### YOUR TASK
Among the entries below, tally each line in which the word "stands" is found, then state the tally alone.
--- EXERCISE MATERIALS Enclosed Below ---
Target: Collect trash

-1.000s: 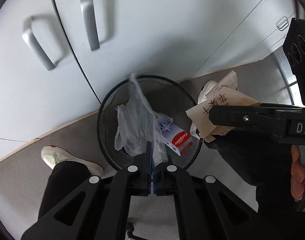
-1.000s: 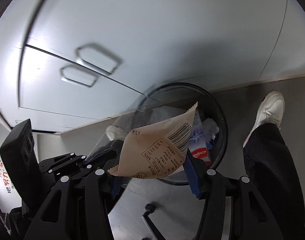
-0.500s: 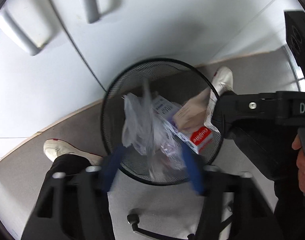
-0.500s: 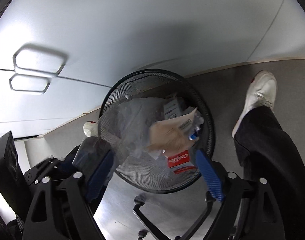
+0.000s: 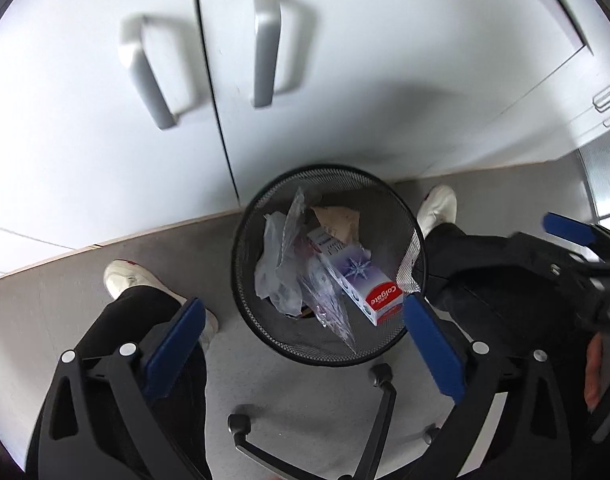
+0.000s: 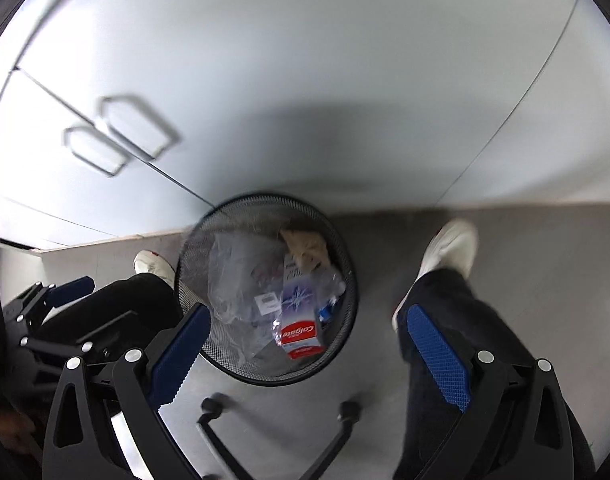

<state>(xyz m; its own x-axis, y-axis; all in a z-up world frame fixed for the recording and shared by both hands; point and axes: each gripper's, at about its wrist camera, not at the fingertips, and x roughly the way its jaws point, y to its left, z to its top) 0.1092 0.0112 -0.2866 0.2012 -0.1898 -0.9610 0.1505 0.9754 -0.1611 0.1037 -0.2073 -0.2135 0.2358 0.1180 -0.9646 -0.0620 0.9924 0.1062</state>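
Grey floor (image 5: 85, 280), white cabinets; both claws (image 5: 305, 344) (image 6: 309, 344) opening, empty, above bin (image 5: 385, 184). Clear wrapper (image 5: 289, 256) light, limp, slippery: pinch an edge.

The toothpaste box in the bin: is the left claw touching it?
Apart. In the left wrist view the left gripper has its jaws opening with nothing between them, well above the toothpaste box lying inside the mesh bin.

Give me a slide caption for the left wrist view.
Left gripper opening empty above the mesh bin holding plastic bags, a toothpaste box and a tan wrapper.
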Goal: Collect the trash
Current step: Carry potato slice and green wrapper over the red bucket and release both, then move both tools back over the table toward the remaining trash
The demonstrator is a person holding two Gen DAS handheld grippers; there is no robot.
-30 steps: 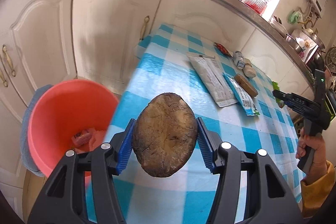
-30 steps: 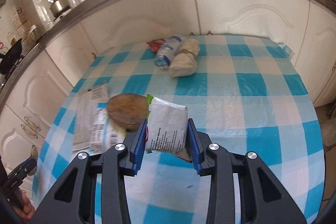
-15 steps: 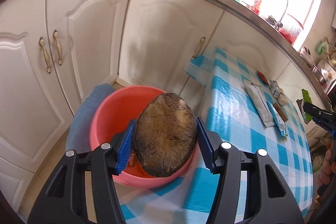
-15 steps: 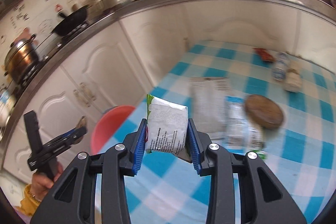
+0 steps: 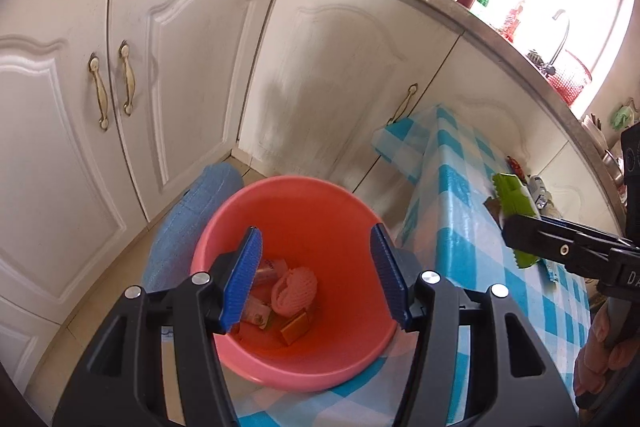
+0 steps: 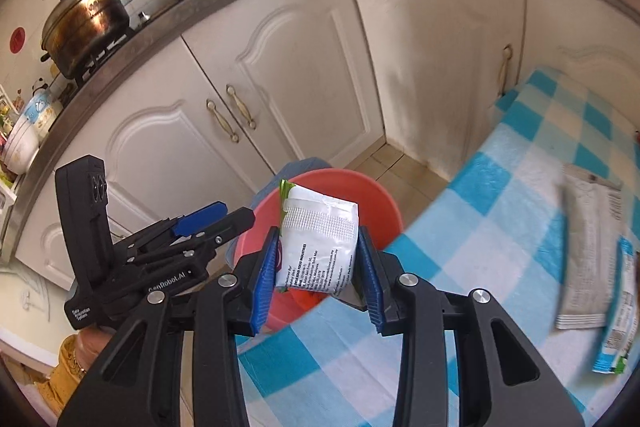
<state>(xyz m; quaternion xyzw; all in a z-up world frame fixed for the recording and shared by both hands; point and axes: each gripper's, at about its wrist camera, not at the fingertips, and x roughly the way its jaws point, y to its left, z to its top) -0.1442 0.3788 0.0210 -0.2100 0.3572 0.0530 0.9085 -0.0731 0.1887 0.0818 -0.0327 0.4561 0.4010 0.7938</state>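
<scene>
My left gripper (image 5: pixel 316 277) is open and empty, right above the salmon-pink bucket (image 5: pixel 320 203) on the floor beside the table. The bucket holds a pink foam net (image 5: pixel 294 291) and several small wrappers. The brown round piece is not in view. My right gripper (image 6: pixel 318 279) is shut on a white and green packet (image 6: pixel 320 239) and holds it above the table edge near the bucket (image 6: pixel 376 203). In the left wrist view that packet (image 5: pixel 514 203) shows at the right. The left gripper also shows in the right wrist view (image 6: pixel 208 223).
The blue-and-white checked table (image 6: pixel 480 227) carries a grey wrapper (image 6: pixel 588 251) and a blue-edged wrapper (image 6: pixel 618 327). White cabinet doors (image 5: pixel 180 67) stand behind the bucket. A blue cloth (image 5: pixel 192 211) lies by the bucket. A small bottle (image 5: pixel 538 189) sits at the table's far end.
My left gripper has opened over the bucket and the brown round piece has left it. My right gripper has swung left with the packet, towards the bucket.
</scene>
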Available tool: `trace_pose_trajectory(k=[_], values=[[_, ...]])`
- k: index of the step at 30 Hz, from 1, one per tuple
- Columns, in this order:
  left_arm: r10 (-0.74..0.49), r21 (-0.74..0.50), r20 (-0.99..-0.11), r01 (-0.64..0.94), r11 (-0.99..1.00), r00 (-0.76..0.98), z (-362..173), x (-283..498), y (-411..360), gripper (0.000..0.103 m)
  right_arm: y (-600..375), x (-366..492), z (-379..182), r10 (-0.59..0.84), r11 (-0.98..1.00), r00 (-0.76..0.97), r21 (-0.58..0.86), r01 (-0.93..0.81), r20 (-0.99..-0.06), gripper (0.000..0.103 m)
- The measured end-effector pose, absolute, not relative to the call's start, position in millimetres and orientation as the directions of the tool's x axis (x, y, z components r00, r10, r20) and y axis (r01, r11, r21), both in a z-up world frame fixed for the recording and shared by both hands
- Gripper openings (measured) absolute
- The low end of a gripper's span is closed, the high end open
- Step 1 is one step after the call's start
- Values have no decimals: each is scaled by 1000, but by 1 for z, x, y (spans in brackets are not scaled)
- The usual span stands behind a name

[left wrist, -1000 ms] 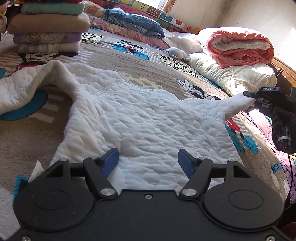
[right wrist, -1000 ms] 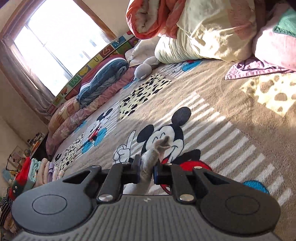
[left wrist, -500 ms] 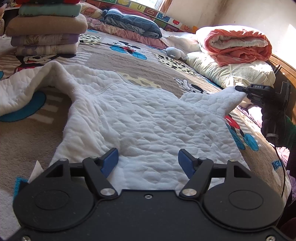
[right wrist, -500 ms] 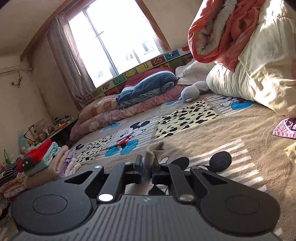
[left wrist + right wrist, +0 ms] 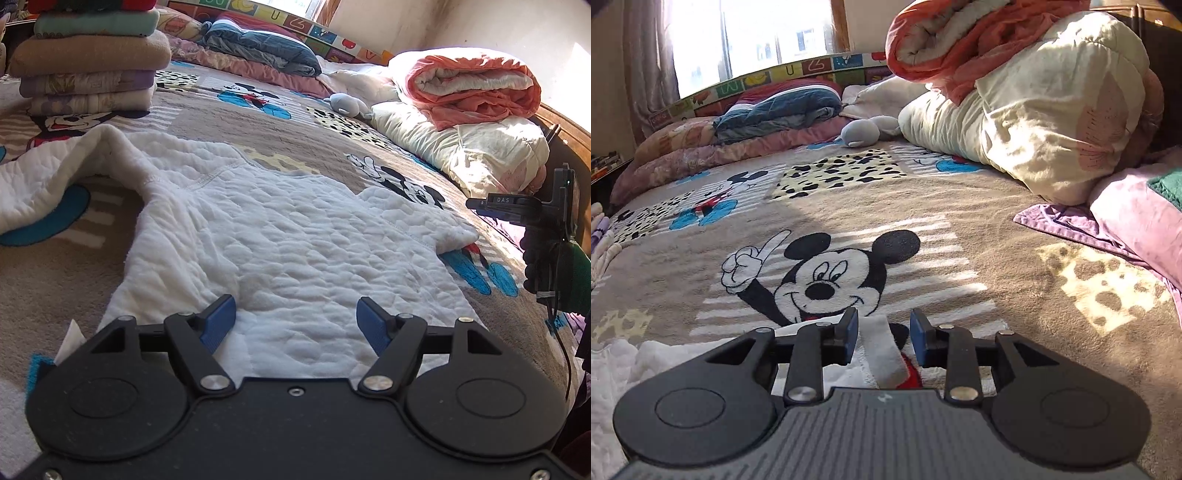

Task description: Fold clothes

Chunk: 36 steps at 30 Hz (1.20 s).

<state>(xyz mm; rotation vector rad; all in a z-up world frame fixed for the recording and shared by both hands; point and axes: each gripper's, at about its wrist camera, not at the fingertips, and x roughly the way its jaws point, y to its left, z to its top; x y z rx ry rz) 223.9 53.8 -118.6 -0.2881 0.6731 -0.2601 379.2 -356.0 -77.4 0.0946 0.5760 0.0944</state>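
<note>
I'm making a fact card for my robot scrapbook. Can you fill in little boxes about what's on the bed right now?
place: cartoon-mouse blanket on a bed
garment: white quilted top, spread flat
left gripper: open, over the top's near edge
right gripper: jaws just opening, sleeve tip lying loose between them
folded pile: far left
rolled orange quilt: far right

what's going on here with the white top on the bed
A person is folding a white quilted top spread on a cartoon blanket. The right gripper has just been opening; the sleeve lies loose between its pads. The left gripper hovers open over the hem.
</note>
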Motion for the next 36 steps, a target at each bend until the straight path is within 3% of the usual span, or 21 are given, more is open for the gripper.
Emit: trace_pose_trajectory(k=[6, 10, 14, 17, 20, 25, 26, 27, 29, 30, 31, 33, 36], values=[[-326, -341, -571, 143, 929, 753, -119, 223, 54, 72, -263, 366, -64, 332, 916, 765, -6, -402, -552, 31], [-329, -345, -571, 144, 927, 752, -119, 224, 54, 72, -220, 358, -71, 392, 860, 719, -50, -509, -574, 31], [-342, -361, -568, 147, 921, 749, -118, 224, 57, 72, -225, 374, -96, 276, 905, 670, -50, -424, -689, 34], [-353, -378, -566, 145, 914, 745, -118, 225, 60, 72, -277, 372, -96, 283, 952, 709, 103, -286, -646, 34], [-352, -374, -568, 148, 916, 744, -118, 225, 59, 72, -322, 364, -94, 207, 978, 769, 133, -159, -605, 40], [-347, -365, -569, 149, 919, 746, -118, 224, 58, 72, -391, 363, -103, 106, 929, 818, 349, 121, -566, 71], [-344, -361, -569, 149, 920, 746, -119, 224, 57, 72, -399, 367, -110, 117, 900, 812, 407, 157, -572, 71], [-342, -358, -570, 149, 922, 747, -119, 224, 57, 72, -404, 372, -117, 132, 875, 801, 448, 183, -584, 69], [-340, -349, -571, 153, 924, 748, -119, 224, 56, 74, -407, 377, -125, 156, 852, 797, 488, 191, -584, 54], [-338, -345, -571, 155, 926, 748, -119, 224, 55, 74, -406, 379, -127, 191, 841, 795, 514, 169, -575, 32], [-337, -341, -572, 157, 927, 748, -119, 224, 54, 74, -405, 380, -128, 224, 828, 792, 540, 153, -567, 21], [-335, -335, -573, 160, 929, 748, -120, 224, 53, 75, -399, 377, -124, 249, 827, 802, 551, 117, -543, 10], [-341, -344, -571, 160, 925, 747, -119, 224, 55, 75, -403, 358, -106, 233, 822, 845, 561, 93, -481, 9]])
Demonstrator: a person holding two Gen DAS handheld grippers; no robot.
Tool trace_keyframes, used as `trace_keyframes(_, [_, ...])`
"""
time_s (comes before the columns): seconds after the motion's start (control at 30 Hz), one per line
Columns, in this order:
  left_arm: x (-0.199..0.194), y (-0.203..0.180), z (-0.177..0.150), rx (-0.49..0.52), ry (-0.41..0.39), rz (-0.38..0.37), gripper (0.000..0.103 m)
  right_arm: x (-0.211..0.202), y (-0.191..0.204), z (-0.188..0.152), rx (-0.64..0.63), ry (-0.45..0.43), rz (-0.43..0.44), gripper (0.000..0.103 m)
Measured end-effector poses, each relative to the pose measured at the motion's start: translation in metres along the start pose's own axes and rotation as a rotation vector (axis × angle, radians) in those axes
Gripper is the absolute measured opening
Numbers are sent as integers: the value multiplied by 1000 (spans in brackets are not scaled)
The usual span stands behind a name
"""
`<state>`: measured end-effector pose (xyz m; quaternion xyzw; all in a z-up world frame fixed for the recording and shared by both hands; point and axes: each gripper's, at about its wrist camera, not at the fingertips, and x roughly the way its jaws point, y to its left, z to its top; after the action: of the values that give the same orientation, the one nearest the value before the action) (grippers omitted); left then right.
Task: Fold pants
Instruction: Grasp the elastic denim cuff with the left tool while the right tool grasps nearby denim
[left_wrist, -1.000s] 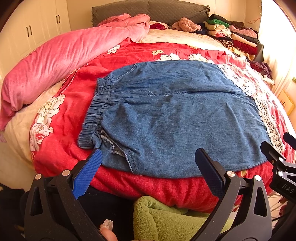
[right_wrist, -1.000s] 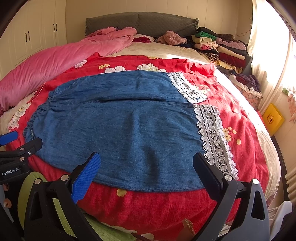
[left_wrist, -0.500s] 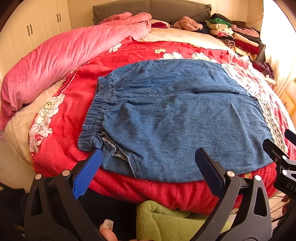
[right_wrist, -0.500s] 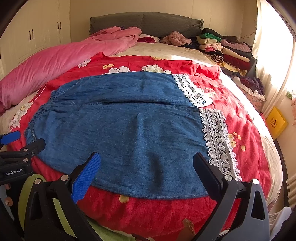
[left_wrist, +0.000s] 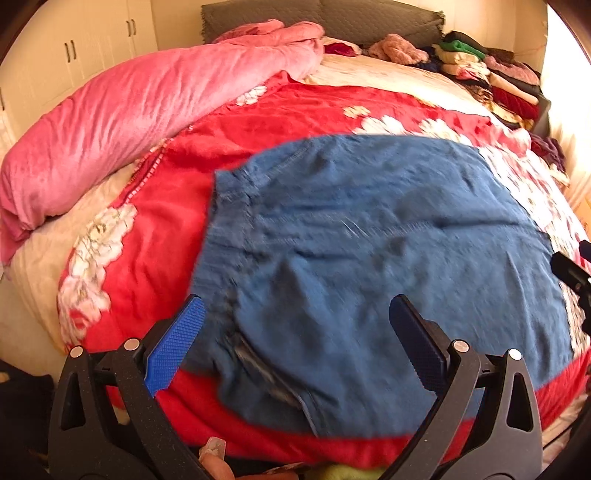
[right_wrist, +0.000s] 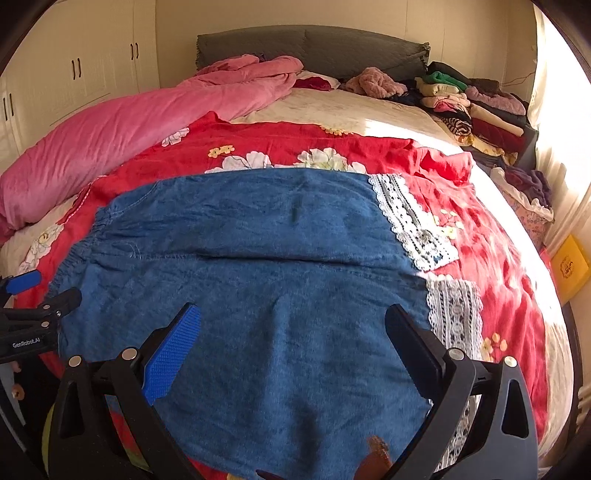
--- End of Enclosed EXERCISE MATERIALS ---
### EXERCISE OUTPUT
2